# Creation Kingcut CA630 - Its gone mad!!



## Suze430 (May 10, 2010)

Im not sure if ive gone mad or my cutter has! Ive been trying to get my cutter to print onto paper using the pen nib, ive never used a cutter before, im using a MAC and have all the drivers installed, im using Inkscape, saving as vectors and opening in Signcut to send to the cutter.

The first time i tried to cut something it just kept shooting the paper out of the back, and if i got the paper in quick enough id get half of my slogan. Well, ive attempted it again tonight, this time just with the letter F, and again it shot the paper out of the back. 

I thought id try and experiment and i fed the paper in through the front of the cutter, it moved the paper slightly and then printed my F, i nearly fell over at that point. Then i pressed something by accident on the menu, so leaving the paper in i turned it off and on again, and sent the F and it didnt move the paper it just printed it. Now im sooo confused, its like my cutter is doing everything backwards!!

The menu screen now says:
KINGCUT 0.00
CA630 16.5

Is it something to do with the screen saying 16.5, and what does 16.5 actually mean! Thanks.

I need a superstar to help me.......PLEASE!!


----------



## Suze430 (May 10, 2010)

I finally know what ive been doing wrong! When i was feeding the paper into the cutter instead of lifting the pinchers up and then putting them down when the paper was inplace, i was using the arrow buttons on the cutter to get the paper where i wanted it, i guess thats why it kept shooting the paper out of the back. Im so relieved i might be able to start making some t shirt designs now. 

I do have another question, though, i would still like to know what the 16.5 means on the menu bar???
Thanks


----------



## john4mel4eva (Aug 9, 2009)

Hi not sure what the 16.5 means, maybe its a version of the software or the firmware or sometthing like that.
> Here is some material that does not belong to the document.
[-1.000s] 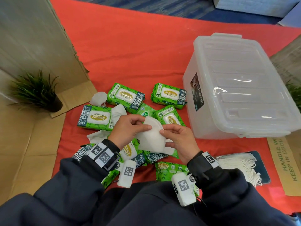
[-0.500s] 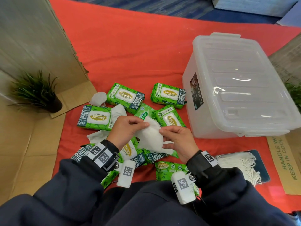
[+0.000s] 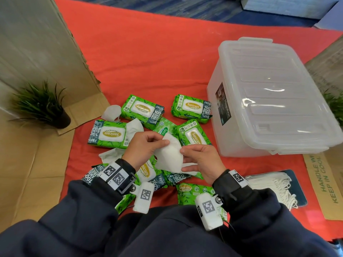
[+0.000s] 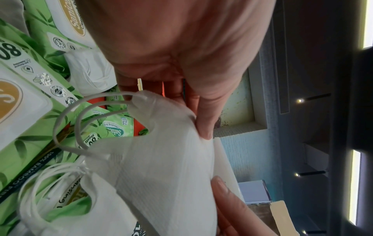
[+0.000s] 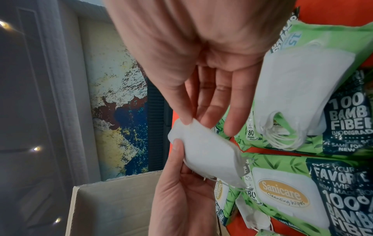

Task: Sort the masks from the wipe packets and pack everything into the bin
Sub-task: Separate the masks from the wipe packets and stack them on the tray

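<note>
Centre frame: left hand point(image 3: 143, 149) and right hand point(image 3: 202, 160) each pinch folded white fabric mask point(image 3: 169, 156), above green wipe packets point(image 3: 108, 134).

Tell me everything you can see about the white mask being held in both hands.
The white mask is a folded, soft fabric-like piece with a fine ribbed weave and thin white ear loops hanging off one end. It is held up above the pile of green wipe packets, pinched at its upper edge by the left hand and the right hand, touching nothing else.
</note>
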`<move>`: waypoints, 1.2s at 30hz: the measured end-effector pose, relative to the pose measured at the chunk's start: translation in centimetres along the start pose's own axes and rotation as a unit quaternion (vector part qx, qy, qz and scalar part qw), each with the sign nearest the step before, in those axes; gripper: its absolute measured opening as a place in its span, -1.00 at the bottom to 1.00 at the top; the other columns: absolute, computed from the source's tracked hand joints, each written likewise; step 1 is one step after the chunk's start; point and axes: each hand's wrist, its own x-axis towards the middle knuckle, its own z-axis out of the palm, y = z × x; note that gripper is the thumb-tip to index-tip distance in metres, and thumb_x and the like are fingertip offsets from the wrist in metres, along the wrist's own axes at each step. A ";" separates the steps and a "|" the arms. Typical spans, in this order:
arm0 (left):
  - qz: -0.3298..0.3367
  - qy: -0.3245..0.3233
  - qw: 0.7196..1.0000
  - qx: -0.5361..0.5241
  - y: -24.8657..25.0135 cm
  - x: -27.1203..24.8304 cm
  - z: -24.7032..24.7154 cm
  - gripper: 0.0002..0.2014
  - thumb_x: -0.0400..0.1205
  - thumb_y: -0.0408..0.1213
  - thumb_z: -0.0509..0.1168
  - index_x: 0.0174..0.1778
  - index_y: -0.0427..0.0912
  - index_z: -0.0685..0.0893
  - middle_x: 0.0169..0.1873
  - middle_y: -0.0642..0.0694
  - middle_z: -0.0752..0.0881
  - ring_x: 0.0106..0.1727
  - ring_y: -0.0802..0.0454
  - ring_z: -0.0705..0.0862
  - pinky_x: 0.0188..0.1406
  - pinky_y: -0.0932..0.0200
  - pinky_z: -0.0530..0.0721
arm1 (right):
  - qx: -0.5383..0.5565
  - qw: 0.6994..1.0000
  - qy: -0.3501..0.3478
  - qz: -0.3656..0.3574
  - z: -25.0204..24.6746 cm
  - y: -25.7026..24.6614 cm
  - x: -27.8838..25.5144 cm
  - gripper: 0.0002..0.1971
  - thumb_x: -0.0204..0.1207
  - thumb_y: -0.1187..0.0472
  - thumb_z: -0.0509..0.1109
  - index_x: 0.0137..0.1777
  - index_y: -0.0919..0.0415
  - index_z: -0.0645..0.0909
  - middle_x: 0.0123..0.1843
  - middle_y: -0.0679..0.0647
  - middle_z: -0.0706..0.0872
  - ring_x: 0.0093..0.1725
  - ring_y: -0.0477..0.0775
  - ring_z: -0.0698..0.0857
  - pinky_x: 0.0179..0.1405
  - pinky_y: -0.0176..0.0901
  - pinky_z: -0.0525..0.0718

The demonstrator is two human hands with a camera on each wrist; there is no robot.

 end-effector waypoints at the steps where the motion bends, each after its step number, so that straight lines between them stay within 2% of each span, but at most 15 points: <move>1: 0.000 0.000 1.000 0.000 0.0 0.0 0.0 -0.90 0.51 -0.33 0.62 -0.25 -0.18 0.82 -0.36 0.10 0.71 -0.28 0.21 0.62 -0.24 0.42 0.54 | -0.001 1.000 -0.004 0.003 0.0 0.0 0.0 -0.81 0.55 0.35 0.57 0.09 0.46 0.79 -0.18 0.25 0.82 -0.24 0.14 0.80 -0.41 -0.01 0.84; 5: 0.003 -0.026 0.999 0.030 -0.1 -0.1 0.1 -0.89 0.54 -0.28 0.60 -0.20 -0.18 0.81 -0.33 -0.01 0.69 -0.29 0.17 0.59 -0.27 0.38 0.52 | -0.005 1.000 -0.010 0.005 -0.4 0.2 0.2 -0.84 0.58 0.37 0.54 0.09 0.46 0.77 -0.18 0.23 0.83 -0.25 0.14 0.82 -0.46 -0.04 0.83; 7: -0.005 -0.088 0.991 0.096 -0.4 0.1 -0.3 -0.83 0.56 -0.18 0.60 -0.13 -0.20 0.81 -0.28 -0.11 0.76 -0.25 0.11 0.66 -0.24 0.28 0.57 | -0.012 1.000 0.004 0.003 -0.9 0.6 0.5 -0.86 0.58 0.36 0.54 0.07 0.43 0.77 -0.15 0.22 0.83 -0.23 0.15 0.82 -0.47 -0.03 0.82; 9: -0.019 -0.175 0.962 0.210 -1.3 0.4 -0.8 -0.71 0.50 -0.03 0.62 -0.14 -0.19 0.81 -0.22 -0.20 0.82 -0.22 0.04 0.73 -0.19 0.13 0.59 | -0.023 0.999 0.033 0.006 -2.0 1.4 1.2 -0.90 0.57 0.35 0.55 0.03 0.38 0.79 -0.11 0.20 0.83 -0.18 0.15 0.82 -0.45 -0.01 0.82; 10: -0.033 -0.208 0.943 0.259 -1.9 0.5 -0.9 -0.68 0.46 0.02 0.63 -0.17 -0.18 0.80 -0.26 -0.20 0.81 -0.25 0.03 0.72 -0.21 0.11 0.57 | -0.029 0.998 0.051 0.013 -2.8 1.9 1.6 -0.93 0.56 0.35 0.56 0.00 0.34 0.79 -0.10 0.20 0.82 -0.17 0.15 0.80 -0.43 0.02 0.84; 12: -0.059 -0.233 0.920 0.309 -2.8 0.7 -0.6 -0.76 0.44 -0.07 0.66 -0.25 -0.14 0.80 -0.40 -0.06 0.76 -0.36 0.10 0.66 -0.26 0.17 0.51 | -0.040 0.995 0.079 0.037 -4.6 3.0 2.2 -0.94 0.53 0.37 0.58 -0.03 0.32 0.79 -0.12 0.23 0.80 -0.17 0.16 0.77 -0.38 0.04 0.85; 14: -0.073 -0.221 0.917 0.323 -3.4 0.6 0.1 -0.86 0.46 -0.20 0.66 -0.26 -0.07 0.82 -0.45 0.10 0.75 -0.43 0.21 0.65 -0.33 0.26 0.51 | -0.058 0.992 0.084 0.074 -6.1 4.4 2.4 -0.90 0.51 0.40 0.58 0.00 0.36 0.78 -0.13 0.28 0.78 -0.22 0.15 0.76 -0.39 0.03 0.85; 16: -0.097 -0.196 0.925 0.311 -3.9 0.4 0.9 -0.87 0.47 -0.25 0.66 -0.18 -0.09 0.83 -0.39 0.11 0.77 -0.41 0.26 0.69 -0.35 0.30 0.61 | -0.066 0.988 0.092 0.101 -7.2 5.9 2.4 -0.86 0.50 0.43 0.58 0.03 0.38 0.77 -0.15 0.26 0.80 -0.31 0.10 0.76 -0.45 -0.02 0.83; 17: -0.109 -0.186 0.928 0.303 -4.3 0.3 1.3 -0.86 0.47 -0.26 0.66 -0.15 -0.11 0.83 -0.35 0.07 0.79 -0.35 0.21 0.74 -0.28 0.24 0.71 | -0.064 0.987 0.102 0.107 -7.6 6.5 2.3 -0.85 0.49 0.42 0.59 0.04 0.37 0.77 -0.19 0.23 0.81 -0.35 0.07 0.75 -0.48 -0.05 0.82; 19: -0.127 -0.164 0.936 0.283 -5.0 0.3 1.7 -0.85 0.46 -0.27 0.67 -0.15 -0.10 0.84 -0.33 -0.01 0.80 -0.24 0.02 0.81 -0.08 -0.03 0.84 | -0.052 0.986 0.124 0.102 -8.1 7.3 2.5 -0.86 0.48 0.40 0.60 0.02 0.33 0.78 -0.25 0.19 0.79 -0.38 0.03 0.73 -0.49 -0.09 0.80; 21: -0.129 -0.138 0.947 0.260 -5.2 0.5 2.0 -0.85 0.45 -0.28 0.67 -0.17 -0.10 0.84 -0.36 -0.03 0.80 -0.25 -0.05 0.82 -0.09 -0.09 0.86 | -0.044 0.985 0.148 0.083 -8.1 7.4 2.7 -0.88 0.48 0.37 0.61 -0.01 0.30 0.79 -0.34 0.16 0.76 -0.43 -0.01 0.69 -0.50 -0.13 0.77; 25: -0.119 -0.095 0.965 0.212 -4.8 1.3 2.4 -0.88 0.49 -0.36 0.63 -0.14 -0.14 0.85 -0.33 -0.12 0.83 -0.37 0.04 0.78 -0.26 -0.05 0.87 | -0.047 0.981 0.180 0.048 -7.8 6.7 3.9 -0.93 0.49 0.39 0.60 -0.10 0.27 0.78 -0.42 0.11 0.73 -0.49 -0.02 0.62 -0.58 -0.23 0.62; 29: -0.126 -0.072 0.972 0.183 -4.6 1.8 2.7 -0.91 0.53 -0.40 0.60 -0.12 -0.20 0.84 -0.25 -0.21 0.82 -0.37 0.08 0.75 -0.39 0.12 0.81 | -0.072 0.976 0.201 0.047 -7.8 6.8 5.2 -0.92 0.45 0.38 0.62 -0.11 0.25 0.79 -0.35 0.14 0.77 -0.51 -0.02 0.61 -0.57 -0.24 0.55; 36: -0.135 -0.044 0.977 0.162 -5.6 1.5 2.6 -0.92 0.53 -0.39 0.60 -0.13 -0.20 0.84 -0.26 -0.26 0.82 -0.35 0.02 0.78 -0.38 0.13 0.80 | -0.101 0.970 0.215 0.049 -7.7 7.1 6.2 -0.91 0.39 0.30 0.67 -0.18 0.18 0.81 -0.30 0.13 0.83 -0.48 0.02 0.65 -0.57 -0.22 0.55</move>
I have been looking at getting one of these cutters. Would you recommend it. How does it cut, is it accurate and have you had any prooblems except the feed.

Thanks


----------



## Suze430 (May 10, 2010)

Hey, now i finally know how to work it its brilliant, ive had no problems at all. Ive been mainly doing slogans but how now started doing designs too and i cant fault it, especially for the price. This is the first cutter ive seen and used though so i dont have anything to compare it too. I couldnt afford a roland or other expensive cutter, so i took a risk and went for this one and id give it 10/10 (especially after reading some bad reviews about it)!!!


----------



## somelikeit (Sep 5, 2008)

Hi Suze340

I've just been reading the thread and seem to be trying to do the same as you, run a KingCut CT630 cutter on a Mac. I am using Mac OS X 10.5 with SignCut Pro and haven't managed to get the cutter to respond at all yet.
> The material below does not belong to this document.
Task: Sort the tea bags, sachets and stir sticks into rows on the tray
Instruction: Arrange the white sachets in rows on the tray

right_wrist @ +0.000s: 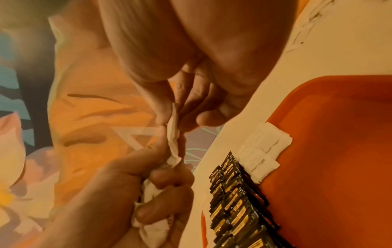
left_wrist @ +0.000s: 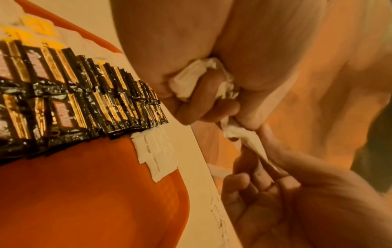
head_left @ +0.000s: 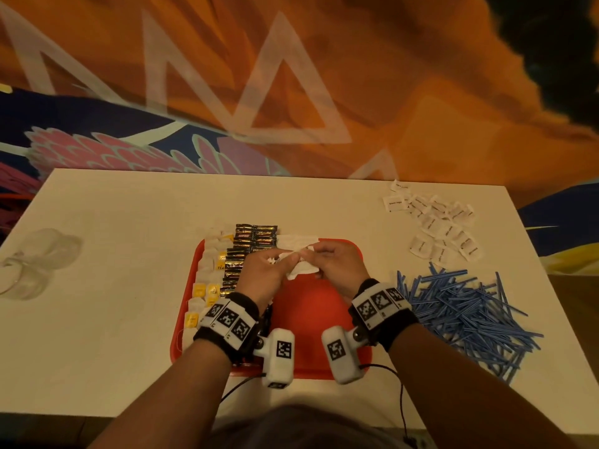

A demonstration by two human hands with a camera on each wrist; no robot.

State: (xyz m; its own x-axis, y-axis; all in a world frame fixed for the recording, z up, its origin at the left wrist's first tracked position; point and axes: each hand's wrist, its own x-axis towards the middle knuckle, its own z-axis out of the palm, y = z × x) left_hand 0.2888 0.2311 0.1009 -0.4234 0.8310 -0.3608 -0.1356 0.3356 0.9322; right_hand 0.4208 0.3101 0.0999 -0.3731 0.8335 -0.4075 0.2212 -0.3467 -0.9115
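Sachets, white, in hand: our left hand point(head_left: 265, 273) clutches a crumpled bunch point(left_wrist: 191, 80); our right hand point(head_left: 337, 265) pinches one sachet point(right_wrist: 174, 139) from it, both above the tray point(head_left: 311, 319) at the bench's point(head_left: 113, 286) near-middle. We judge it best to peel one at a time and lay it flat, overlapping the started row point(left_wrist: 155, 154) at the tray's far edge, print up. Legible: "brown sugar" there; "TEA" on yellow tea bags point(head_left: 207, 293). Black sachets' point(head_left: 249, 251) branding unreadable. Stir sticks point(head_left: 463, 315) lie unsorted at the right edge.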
What exact drivers did you install for this. I have installed one (FTDI_USB_SERIAL_DRIVER), but have not yet successfully installed the D2XX driver. Is this driver required and if so, did you have any problems installing it because its totally confused me.

Any help/advice would be great

Many Thanks

Ben


----------



## Suze430 (May 10, 2010)

Hi Ben, im not too good with the technical stuff but this is what i used when i set everything up:

I got the driver from this link:Virtual COM Port Drivers, and got the driver version 2.2.14 and then downloaded Signcut and Inkscape, connected the cutter to the MAC and it worked. You might want to try different USB port in the back of your MAC because one time i was trying to cut and used a different USB slot from the one i normally use and it wouldn't work, not sure why but its worth a try, so i just moved it into another one and it was fine. 

Also, when you are in signcut make sure you select the right driver which is creationhk ct24 ct630.

Hope this helps, i know how frustrating it is. Good luck!!

Suzanne.


----------



## somelikeit (Sep 5, 2008)

Hey suze430

Managed to get it all working now, after a few hours of tinkering. Seems to be cutting well. Only issue I have now is the large amount of vinyl wastage at the beginning of the cut. It always seems to move down the vinyl about 20cm and then starts cutting. Are there any settings you use to minimize this wastage? 

Thanks


----------



## Suze430 (May 10, 2010)

Glad you got it working. Im not too sure really, when you have the vinyl in the cutter, before you send it to cut make sure the menu says 0.00 then it should start the beginning of the cut where the cutter head is. The only other thing i can think of is when you have your design open in signcut click on image button where you put your size, and then the 2 boxes underneath i just add .50 to the image size. Hope that makes sense!


----------



## ramin666777 (Sep 21, 2008)

somelikeit 

please watch the video which shows you how to save the origin point
then when you save the origin and display shows 00 you wont wast any vinyl at all

ct display

http://www.youtube.com/watch?v=lSGwM9vVExk
----------------------------------
b24 display

http://www.youtube.com/watch?v=2M8NiTRve0Q

--------------------------------------

CA24
http://www.youtube.com/watch?v=PQk9lVFa0Xg


----------